La Administración para el Control de Drogas de Estados Unidos (DEA) endureció su discurso contra funcionarios mexicanos presuntamente vinculados con el narcotráfico al advertir que la acusación contra el exgobernador de Sinaloa, Rubén Rocha Moya, “es apenas el inicio”.
La declaración fue hecha por el administrador de la DEA, Terry Cole, durante una comparecencia ante legisladores estadounidenses, donde sostuvo que la cooperación entre políticos y cárteles “ha permitido la expansión del tráfico de fentanilo y otras drogas hacia Estados Unidos”.
“Vamos a seguir investigando y presentando cargos donde encontremos evidencia”, señaló el funcionario al ser cuestionado sobre el proceso judicial abierto contra Rocha Moya.
La acusación presentada por fiscales federales estadounidenses sostiene que el exmandatario sinaloense habría facilitado operaciones del Cártel de Sinaloa mediante protección institucional y acuerdos políticos, señalamientos que Rocha Moya ha rechazado públicamente.
Las declaraciones de la DEA ocurren en medio de un clima de creciente tensión bilateral en materia de seguridad.
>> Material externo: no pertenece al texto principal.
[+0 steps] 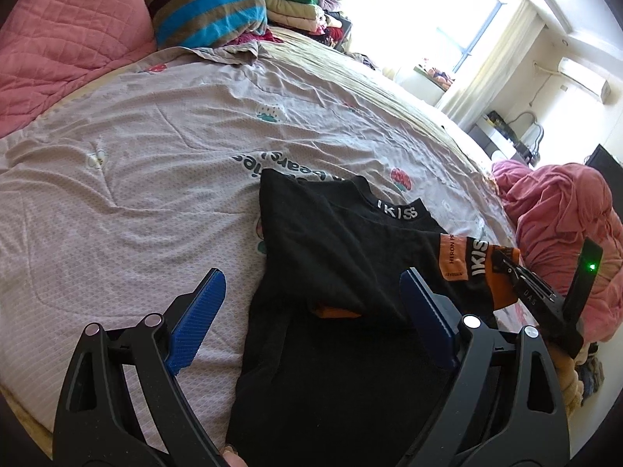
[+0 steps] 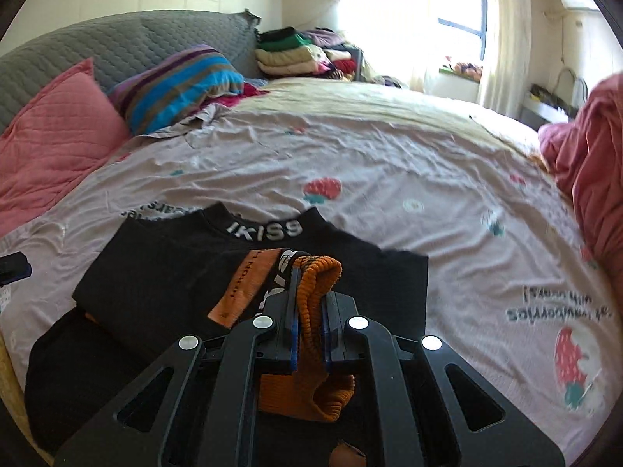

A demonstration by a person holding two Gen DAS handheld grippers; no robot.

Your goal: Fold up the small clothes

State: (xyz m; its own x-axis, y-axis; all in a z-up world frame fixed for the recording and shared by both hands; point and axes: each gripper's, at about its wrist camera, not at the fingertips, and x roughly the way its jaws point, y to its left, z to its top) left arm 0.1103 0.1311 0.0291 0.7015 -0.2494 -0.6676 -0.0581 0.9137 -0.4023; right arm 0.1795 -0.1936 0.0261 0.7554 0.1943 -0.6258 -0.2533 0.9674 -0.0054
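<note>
Here my right gripper point(image 2: 307, 311) clamps the orange cuff point(image 2: 317, 292) to carry the sleeve across the black top point(image 1: 331, 257) lying on the bed point(image 1: 136, 163), while my left gripper point(image 1: 311, 303) hangs wide open, ready to steady it.
</note>
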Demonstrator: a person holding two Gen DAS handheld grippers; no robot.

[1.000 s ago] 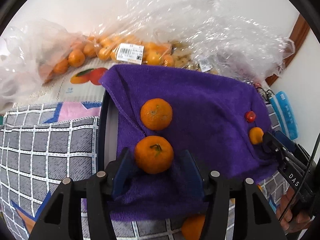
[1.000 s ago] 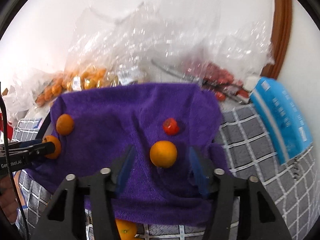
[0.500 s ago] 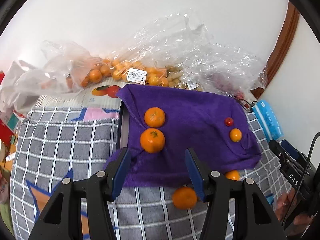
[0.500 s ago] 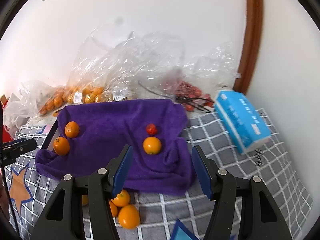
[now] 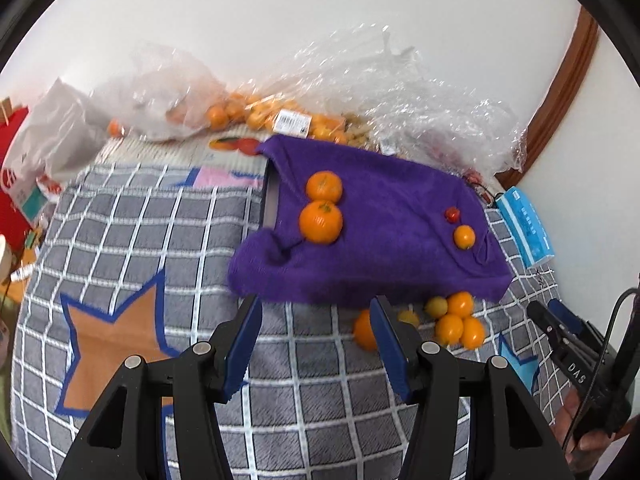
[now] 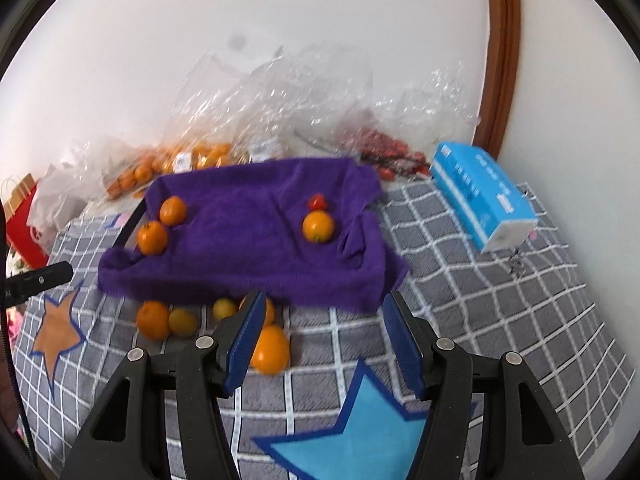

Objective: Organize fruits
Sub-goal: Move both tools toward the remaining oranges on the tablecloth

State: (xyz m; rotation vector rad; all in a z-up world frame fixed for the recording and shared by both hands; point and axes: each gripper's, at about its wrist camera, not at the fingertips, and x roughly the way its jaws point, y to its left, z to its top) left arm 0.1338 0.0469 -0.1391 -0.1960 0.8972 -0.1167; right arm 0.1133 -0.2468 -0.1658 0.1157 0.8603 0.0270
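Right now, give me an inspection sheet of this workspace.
Surface: grey checked cloth with star patches.
Job's things: purple towel carrying three oranges and a small red fruit; loose oranges on the cloth in front of it.
Clutter: plastic bags of fruit along the wall; blue tissue pack.
Grippers: left gripper and right gripper both open, empty.
Cables: black cable by the right gripper.
Surroundings: white wall, brown trim.

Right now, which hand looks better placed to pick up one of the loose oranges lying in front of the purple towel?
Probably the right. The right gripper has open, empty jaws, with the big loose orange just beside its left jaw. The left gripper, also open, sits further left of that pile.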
El gobierno mexicano pidió acceso completo al expediente y cuestionó que Washington realice señalamientos públicos sin compartir previamente todas las pruebas.
En México, el caso ha escalado al terreno político. Legisladores de oposición impulsan solicitudes de investigación y juicio político contra Rocha Moya, mientras Morena ha cerrado filas en defensa del exgobernador y acusa una utilización electoral del caso desde Estados Unidos.